Question

H2SO4(aq) + NaOH(aq)-> Na2SO4(aq) + H2O(l)

Consider the unbalanced equation above. What is the concentration of the original sulfuric acid solution if 60.5 mL of the acid reacts with 18.0 mL of 0.110 M sodium hydroxide?

Answer 1

1. Balance the equation.

2. mols NaOH = M x L = ?
3. Convert mols NaOH to mols H2SO4.
4. M H2SO4 = moles H2SO4/L H2SO4.

Answer 2

[AI-generated answer — Explain Bot]

To determine the concentration of the original sulfuric acid solution, we need to first balance the chemical equation:

H2SO4(aq) + 2NaOH(aq) -> Na2SO4(aq) + 2H2O(l)

Now let's calculate the amount of sodium hydroxide (NaOH) reacting with sulfuric acid (H2SO4).
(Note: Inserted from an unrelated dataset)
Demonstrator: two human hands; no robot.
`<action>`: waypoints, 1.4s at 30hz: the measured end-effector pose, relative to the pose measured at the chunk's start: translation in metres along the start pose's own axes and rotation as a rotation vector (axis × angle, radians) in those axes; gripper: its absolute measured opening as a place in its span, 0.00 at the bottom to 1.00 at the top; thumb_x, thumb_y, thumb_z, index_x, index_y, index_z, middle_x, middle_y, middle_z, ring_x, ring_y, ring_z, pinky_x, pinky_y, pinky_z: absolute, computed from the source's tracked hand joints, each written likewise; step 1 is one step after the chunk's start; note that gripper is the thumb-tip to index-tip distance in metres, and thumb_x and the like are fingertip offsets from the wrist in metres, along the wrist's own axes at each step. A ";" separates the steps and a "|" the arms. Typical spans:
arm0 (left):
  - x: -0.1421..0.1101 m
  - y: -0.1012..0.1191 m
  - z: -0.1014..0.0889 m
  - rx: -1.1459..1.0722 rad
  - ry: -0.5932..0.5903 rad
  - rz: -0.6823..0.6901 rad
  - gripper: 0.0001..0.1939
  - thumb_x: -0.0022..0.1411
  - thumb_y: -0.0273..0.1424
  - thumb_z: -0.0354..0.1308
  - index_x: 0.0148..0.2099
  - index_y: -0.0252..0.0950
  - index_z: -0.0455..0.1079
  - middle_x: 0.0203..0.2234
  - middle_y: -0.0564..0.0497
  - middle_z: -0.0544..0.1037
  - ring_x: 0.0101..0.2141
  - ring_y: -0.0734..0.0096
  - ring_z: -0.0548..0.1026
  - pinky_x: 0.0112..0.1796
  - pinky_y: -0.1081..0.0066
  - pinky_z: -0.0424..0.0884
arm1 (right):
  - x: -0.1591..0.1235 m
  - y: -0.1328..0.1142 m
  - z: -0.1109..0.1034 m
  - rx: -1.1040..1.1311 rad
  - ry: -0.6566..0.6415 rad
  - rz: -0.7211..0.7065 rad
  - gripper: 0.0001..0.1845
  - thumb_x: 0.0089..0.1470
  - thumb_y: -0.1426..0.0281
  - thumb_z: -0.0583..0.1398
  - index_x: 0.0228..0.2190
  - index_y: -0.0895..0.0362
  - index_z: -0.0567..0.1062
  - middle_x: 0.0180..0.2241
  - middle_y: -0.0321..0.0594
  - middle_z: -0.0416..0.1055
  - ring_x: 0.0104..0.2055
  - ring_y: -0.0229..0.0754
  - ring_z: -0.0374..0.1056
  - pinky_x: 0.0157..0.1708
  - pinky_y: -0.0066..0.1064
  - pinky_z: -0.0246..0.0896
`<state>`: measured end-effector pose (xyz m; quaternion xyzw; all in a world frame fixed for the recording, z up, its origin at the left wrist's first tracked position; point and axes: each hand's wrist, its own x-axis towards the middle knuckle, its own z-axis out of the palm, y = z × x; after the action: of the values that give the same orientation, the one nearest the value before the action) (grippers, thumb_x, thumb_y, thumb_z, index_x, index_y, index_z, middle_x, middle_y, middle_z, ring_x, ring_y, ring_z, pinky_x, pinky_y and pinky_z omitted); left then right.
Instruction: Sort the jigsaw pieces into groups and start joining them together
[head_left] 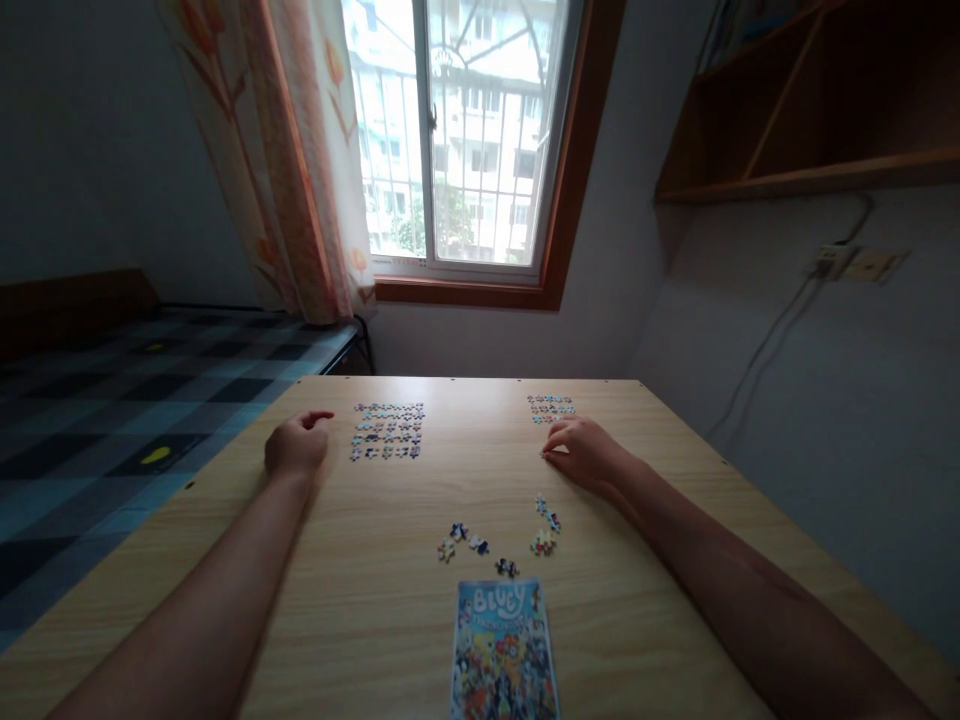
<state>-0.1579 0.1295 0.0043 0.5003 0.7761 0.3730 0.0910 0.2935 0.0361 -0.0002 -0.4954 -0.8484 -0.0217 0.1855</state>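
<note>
My left hand (296, 444) rests on the wooden table (375, 620), fingers curled in, thumb stretched toward a grid of laid-out puzzle pieces (387, 431) just to its right. My right hand (581, 450) lies on the table with fingertips pinched together at the wood, just below a smaller patch of puzzle pieces (550, 407). Whether a piece sits under those fingertips is hidden. Several loose pieces (499, 535) lie scattered in the middle. A colourful puzzle picture card (504, 650) lies at the near edge.
A bed with a blue checked cover (135, 400) stands left of the table. A window (465, 130) with a patterned curtain (292, 160) is behind. A wooden shelf (810, 110) hangs on the right wall above a socket and cable (840, 262).
</note>
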 end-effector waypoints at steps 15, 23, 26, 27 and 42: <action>0.000 0.000 -0.001 0.022 0.012 0.017 0.17 0.58 0.33 0.56 0.47 0.40 0.80 0.33 0.49 0.81 0.30 0.64 0.74 0.30 0.71 0.64 | -0.001 0.012 0.026 -0.119 0.044 0.287 0.16 0.65 0.64 0.53 0.46 0.46 0.80 0.41 0.39 0.77 0.41 0.42 0.72 0.40 0.29 0.62; -0.002 0.003 -0.004 0.016 0.000 0.005 0.17 0.58 0.33 0.55 0.47 0.39 0.79 0.34 0.48 0.81 0.31 0.63 0.74 0.31 0.70 0.64 | -0.002 0.012 0.032 -0.093 0.069 0.334 0.17 0.64 0.65 0.53 0.47 0.45 0.79 0.45 0.37 0.77 0.43 0.42 0.73 0.42 0.29 0.63; 0.000 0.002 -0.003 0.012 0.002 0.014 0.17 0.57 0.33 0.55 0.47 0.39 0.79 0.34 0.48 0.81 0.32 0.63 0.74 0.31 0.70 0.64 | -0.002 0.011 0.031 -0.080 0.087 0.345 0.17 0.64 0.64 0.53 0.48 0.45 0.79 0.48 0.37 0.77 0.45 0.42 0.73 0.44 0.29 0.64; 0.000 0.001 -0.003 0.011 0.002 0.013 0.17 0.57 0.33 0.55 0.47 0.39 0.79 0.35 0.48 0.81 0.32 0.63 0.74 0.31 0.70 0.64 | -0.002 0.010 0.031 -0.077 0.090 0.348 0.17 0.64 0.65 0.54 0.48 0.45 0.79 0.48 0.37 0.77 0.45 0.42 0.73 0.44 0.29 0.64; 0.007 -0.005 0.002 0.023 -0.009 0.012 0.18 0.58 0.35 0.54 0.48 0.40 0.79 0.35 0.48 0.81 0.33 0.61 0.75 0.33 0.69 0.66 | -0.001 0.008 0.031 0.004 0.133 0.338 0.19 0.58 0.71 0.56 0.48 0.47 0.79 0.48 0.35 0.78 0.46 0.41 0.74 0.47 0.28 0.66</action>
<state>-0.1642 0.1352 0.0016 0.5075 0.7769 0.3624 0.0865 0.2914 0.0458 -0.0300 -0.6280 -0.7390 -0.0212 0.2431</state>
We have 18.0 mL of 0.110 M NaOH, which means we have:

(18.0 mL) x (0.110 mol/L) = 1.98 mmol of NaOH

According to the balanced equation, 2 moles of NaOH react with 1 mol of H2SO4. Therefore, the number of moles of H2SO4 reacting with NaOH is half the number of moles of NaOH:

1.98 mmol of NaOH / 2 = 0.99 mmol of H2SO4

Now we can calculate the concentration of the original sulfuric acid solution. We have 60.5 mL of the acid solution, so:

(0.99 mmol) / (60.5 mL) = 0.0163 M

Therefore, the concentration of the original sulfuric acid solution is approximately 0.0163 M.

Answer 3

[AI-generated answer — Step-by-Step Bot]

To find the concentration of the original sulfuric acid solution, we can use the stoichiometry of the balanced equation.
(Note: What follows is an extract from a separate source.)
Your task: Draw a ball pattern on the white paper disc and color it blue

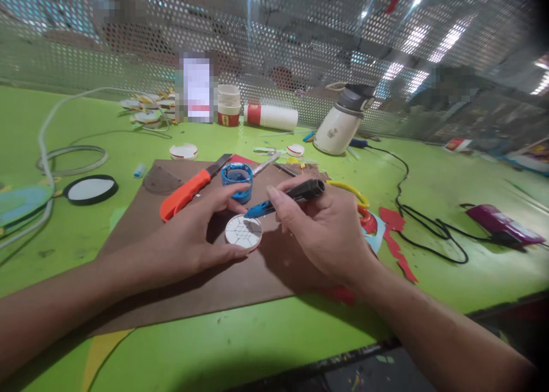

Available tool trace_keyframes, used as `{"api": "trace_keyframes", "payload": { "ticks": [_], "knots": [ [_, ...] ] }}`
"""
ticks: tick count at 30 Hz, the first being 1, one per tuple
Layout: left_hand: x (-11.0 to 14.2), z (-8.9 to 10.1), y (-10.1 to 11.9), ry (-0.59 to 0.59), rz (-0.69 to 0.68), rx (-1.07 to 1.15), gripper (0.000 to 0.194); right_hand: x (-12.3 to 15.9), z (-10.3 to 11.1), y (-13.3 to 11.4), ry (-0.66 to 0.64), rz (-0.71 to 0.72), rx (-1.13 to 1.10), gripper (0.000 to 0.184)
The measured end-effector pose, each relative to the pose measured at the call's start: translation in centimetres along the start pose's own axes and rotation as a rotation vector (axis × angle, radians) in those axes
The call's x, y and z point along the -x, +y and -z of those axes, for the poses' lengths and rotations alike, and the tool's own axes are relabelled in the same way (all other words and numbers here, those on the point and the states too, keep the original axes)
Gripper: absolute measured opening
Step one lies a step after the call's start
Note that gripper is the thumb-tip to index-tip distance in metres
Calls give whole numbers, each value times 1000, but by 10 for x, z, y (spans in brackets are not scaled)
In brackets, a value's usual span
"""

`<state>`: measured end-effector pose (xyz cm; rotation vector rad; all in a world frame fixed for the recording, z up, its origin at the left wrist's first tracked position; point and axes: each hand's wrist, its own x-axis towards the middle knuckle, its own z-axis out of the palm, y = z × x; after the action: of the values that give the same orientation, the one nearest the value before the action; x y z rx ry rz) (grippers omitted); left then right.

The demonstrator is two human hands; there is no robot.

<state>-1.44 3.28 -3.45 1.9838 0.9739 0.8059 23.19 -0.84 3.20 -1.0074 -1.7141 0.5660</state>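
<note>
My right hand (326,226) is closed round a black marker with a blue tip (285,198), its tip resting at the top edge of a small white disc (243,232) with thin lines drawn on it. My left hand (193,232) curls round that disc from the left, thumb and forefinger pinching its rim and holding it on a brown board (171,289). Just behind the disc stands a blue ring-shaped cup (237,180).
An orange-handled utility knife (189,189) lies on the board's left. Red paper scraps (397,237), a yellow and red ring (355,197) and a black cable (412,220) lie right. Paper cups (229,105), a white jug (341,126) and a black-rimmed disc (91,189) sit on the green table (266,340).
</note>
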Motion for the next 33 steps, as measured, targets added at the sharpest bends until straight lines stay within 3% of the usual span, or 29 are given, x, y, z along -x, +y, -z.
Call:
{"api": "trace_keyframes", "payload": {
  "ticks": [9,14,20,28,33],
  "knots": [
    [-2,-2,13,-10,60,-53,97,2,-2,2,-41,10,-15,21],
    [-3,0,18,-23,52,-86,87,3,-2,5,-42,8,-18,19],
    [-5,0,23,-46,97,-75,98,4,-4,6,-43,0,-19,18],
    [-4,-1,21,-5,53,-89,72,4,-4,8,-72,-43,5,20],
    [-5,-2,20,-3,31,-100,60,6,-5,7,-75,4,40,22]
  ]
}}
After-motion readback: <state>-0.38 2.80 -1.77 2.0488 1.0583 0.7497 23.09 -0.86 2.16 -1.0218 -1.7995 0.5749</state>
First, let's balance the equation:
H2SO4(aq) + 2NaOH(aq) -> Na2SO4(aq) + 2H2O(l)

From the balanced equation, we can see that 1 mole of sulfuric acid reacts with 2 moles of sodium hydroxide.
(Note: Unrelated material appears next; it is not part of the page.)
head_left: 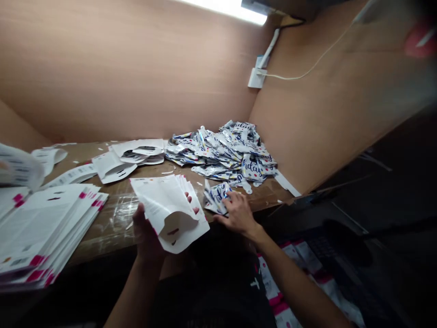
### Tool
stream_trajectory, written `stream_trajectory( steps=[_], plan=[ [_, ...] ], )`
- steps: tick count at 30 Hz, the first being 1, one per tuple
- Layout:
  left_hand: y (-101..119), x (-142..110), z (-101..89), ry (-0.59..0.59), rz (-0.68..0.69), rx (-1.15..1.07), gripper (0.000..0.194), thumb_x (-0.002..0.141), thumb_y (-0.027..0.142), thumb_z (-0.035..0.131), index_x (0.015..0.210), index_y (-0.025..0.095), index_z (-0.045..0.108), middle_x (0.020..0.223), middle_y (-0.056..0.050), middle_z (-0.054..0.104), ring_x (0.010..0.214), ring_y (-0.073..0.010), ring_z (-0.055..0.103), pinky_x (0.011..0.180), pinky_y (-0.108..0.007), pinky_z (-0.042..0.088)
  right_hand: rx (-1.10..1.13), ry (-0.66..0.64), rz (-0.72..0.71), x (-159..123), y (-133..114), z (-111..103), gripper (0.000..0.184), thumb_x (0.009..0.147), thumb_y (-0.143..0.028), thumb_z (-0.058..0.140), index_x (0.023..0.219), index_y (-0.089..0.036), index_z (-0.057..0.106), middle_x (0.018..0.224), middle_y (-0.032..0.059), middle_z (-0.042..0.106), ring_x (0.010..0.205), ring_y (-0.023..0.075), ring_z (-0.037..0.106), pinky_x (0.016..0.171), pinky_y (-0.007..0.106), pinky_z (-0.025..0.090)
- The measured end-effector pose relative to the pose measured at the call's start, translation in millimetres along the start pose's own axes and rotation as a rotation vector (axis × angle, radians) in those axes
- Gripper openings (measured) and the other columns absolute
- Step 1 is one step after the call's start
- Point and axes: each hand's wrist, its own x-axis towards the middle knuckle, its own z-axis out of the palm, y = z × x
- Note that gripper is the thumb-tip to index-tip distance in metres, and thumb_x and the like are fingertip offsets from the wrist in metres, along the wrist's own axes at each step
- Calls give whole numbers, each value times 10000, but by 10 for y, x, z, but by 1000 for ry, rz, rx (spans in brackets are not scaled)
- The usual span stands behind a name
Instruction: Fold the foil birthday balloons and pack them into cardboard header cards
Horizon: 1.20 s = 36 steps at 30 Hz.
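My left hand (148, 232) is closed around a small stack of white paper pouches (153, 196) with pink corners. The front pouch gapes at the end toward me, and a hang hole shows inside its mouth. My fingertips poke out along the stack's right side. At the table's front edge, my right hand (239, 212) grips a folded foil balloon (215, 198) printed with blue script and coloured dots. Just beyond lies a heap of similar folded foil balloons (221, 150), some with "hday" lettering visible.
Several opened white pouches (136, 155) lie at the table's back. A tall pile of flat pouches (37, 228) stands left, beside a curled label strip (71, 175). Cardboard walls (129, 68) enclose the table (112, 218). Filled packs (269, 273) sit in a crate below right.
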Motion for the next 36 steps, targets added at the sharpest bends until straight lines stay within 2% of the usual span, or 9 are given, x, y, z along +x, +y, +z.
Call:
stream_trajectory(
  steps=[3,6,9,12,15,23,27,32,36],
  plan=[
    [75,-37,-70,42,3,32,877,848,712,584,1534,176,474,1358,-186,688,1347,-478,562,1111,-667,451,147,87,-82,-34,-377,199,468,924,-511,672,1215,-144,659,1412,209,615,1361,362,499,1148,518,346],
    [177,-104,-105,25,8,27,884,841,741,573,1527,193,476,1352,-175,695,1347,-469,566,1120,-663,440,301,229,-68,-106,-424,323,243,968,-307,594,1154,-168,670,1159,150,737,1203,308,628,1070,483,420],
    [236,-156,-146,2,6,13,893,843,752,567,1529,189,467,1350,-178,696,1329,-465,584,1125,-673,426,519,333,38,-155,-378,349,156,967,-294,587,1029,-192,686,992,97,750,991,264,690,936,424,499],
    [239,-149,-169,21,-2,7,926,833,770,572,1521,158,475,1333,-201,700,1291,-472,610,1107,-672,442,750,430,359,-77,-339,258,228,984,-397,592,923,-186,655,778,24,682,722,200,632,716,325,510],
    [218,-82,-137,45,25,-7,906,845,758,568,1516,155,487,1294,-194,720,1254,-462,638,1075,-656,479,857,610,547,85,-326,65,296,965,-463,620,931,-170,636,779,16,653,715,188,605,698,309,497],
    [128,113,-15,101,172,-61,794,871,688,595,1466,164,556,1215,-169,756,1137,-417,708,991,-606,541,791,741,477,-145,-941,-359,344,902,-520,696,997,-190,679,853,68,706,781,241,679,721,353,527],
    [178,72,-68,128,181,-61,780,870,693,598,1418,138,595,1183,-178,765,1121,-413,717,986,-593,552,925,710,504,145,-936,-295,413,965,-534,575,1135,-169,667,908,89,722,827,250,700,750,371,556],
    [480,-108,-152,199,281,-44,726,866,667,617,1379,153,623,1157,-174,773,1088,-395,731,964,-588,572,846,612,587,541,-330,-132,450,965,-516,533,1160,-130,656,934,109,738,847,265,696,795,414,569],
    [594,-159,-155,188,342,-34,691,883,653,608,1408,202,602,1180,-148,768,1091,-381,732,972,-603,566,597,181,178,212,-263,2,319,1003,-345,489,1233,-191,648,1085,126,754,995,286,715,891,444,571]
  ],
)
Next, let's convert the given volume of sodium hydroxide solution to moles:
Moles of NaOH = Volume (L) x Concentration (M)
Moles of NaOH = 0.018 L x 0.110 M
Moles of NaOH = 0.00198 mol

Since sulfuric acid reacts with twice the number of moles of sodium hydroxide, we can say that 0.00198 mol of sulfuric acid reacts.

Now, we can calculate the concentration of the original sulfuric acid solution.

Molarity = Moles of solute / Volume of solution (L)

Let's assume the volume of the original sulfuric acid solution is V L.

Molarity of sulfuric acid solution = 0.00198 mol / V L

We are given that 60.5 mL of the acid reacts, so we need to convert this to liters:

60.5 mL = 0.0605 L

Now, we can solve for the concentration:

0.00198 mol / 0.0605 L = 0.0326 M

Therefore, the concentration of the original sulfuric acid solution is 0.0326 M.